Plus because fewer people are paying for cable hookups, Disney is making less revenue in its traditional television business.
At this time I can not recommend Disney stock as a short term trade or long-term hold.
Up next is Uber
Pay close attention to the below highlights because there is a bit of complexity to them.
On Wednesday, May 8th, Uber Technologies, Inc. (UBER) reported their Q1 2024 earnings, with top-line revenue of $10.1 billion, up 15% year-over-year and up 2% from last quarter.
The number of Uber’s monthly active platform consumers reached 149 million in its first quarter, up 15% year-over-year.
Moreover, there were 2.6 billion trips completed on the platform during the period, up 21% year-over-year.
Uber’s gross bookings, which is the amount of money Uber collects from a ride, meal delivery or freight shipment, rose 20% from a year ago, to $37.7 billion.
In other news, the company announced on Tuesday that it would partner with Instacart, allowing users of the grocery delivery app to order from restaurants through Uber Eats.
This is all good news.
However, the company’s net loss widened to $654 million from a loss of only $157 million, in the same quarter last year.
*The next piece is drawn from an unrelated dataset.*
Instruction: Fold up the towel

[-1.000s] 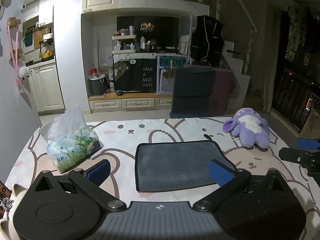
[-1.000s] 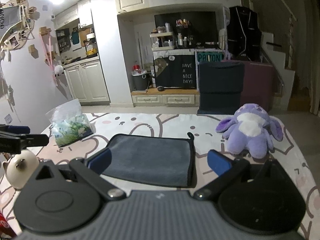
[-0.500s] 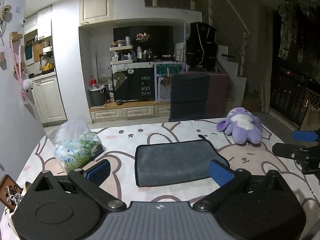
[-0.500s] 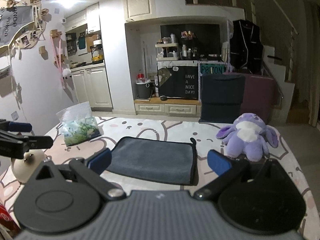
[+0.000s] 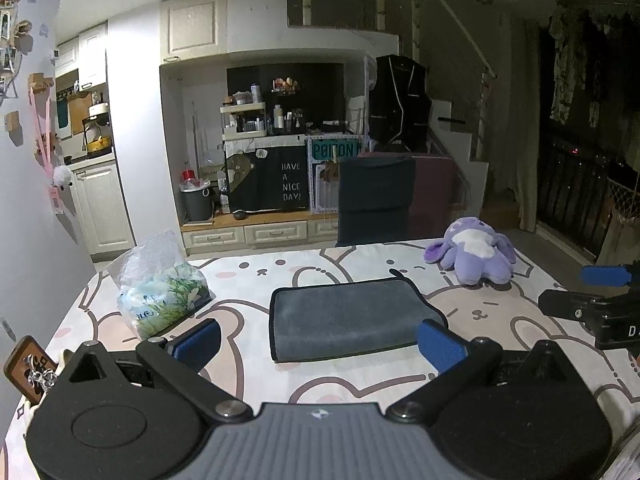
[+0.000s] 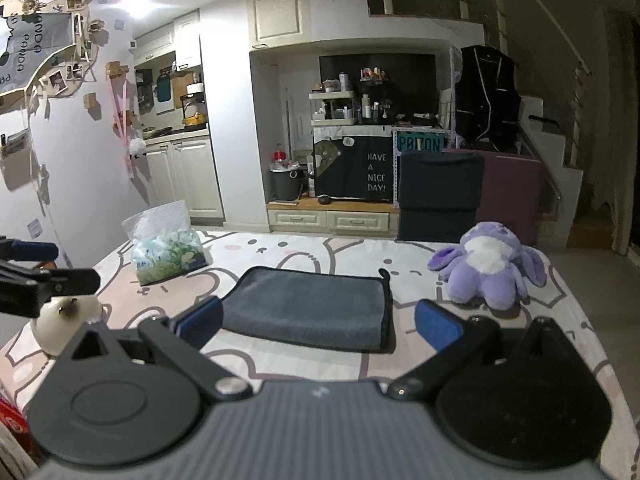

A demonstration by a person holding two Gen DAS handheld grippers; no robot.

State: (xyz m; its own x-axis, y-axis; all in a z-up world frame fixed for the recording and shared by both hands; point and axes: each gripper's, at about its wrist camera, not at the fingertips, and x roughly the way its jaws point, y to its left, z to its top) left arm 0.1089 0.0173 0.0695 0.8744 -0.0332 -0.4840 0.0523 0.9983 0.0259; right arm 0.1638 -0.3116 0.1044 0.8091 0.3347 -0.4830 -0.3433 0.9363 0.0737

In addition, Uber’s freight business booked $1.28 billion in sales for the quarter, a decrease of 8% year over year and flat quarter over quarter.
Currently Uber stock is off its 52-week high by around $15.
Because Uber is still an emerging technology company, you should NOT disproportionally trade Uber because of its cheap share price.
Let me remind you that overall, Q2 2024 earnings releases for our favorite Wealthy Investor stocks have all been outstanding.
Over the next 90 days, I see a lot of profits to be earned from covered calls and volatility trading.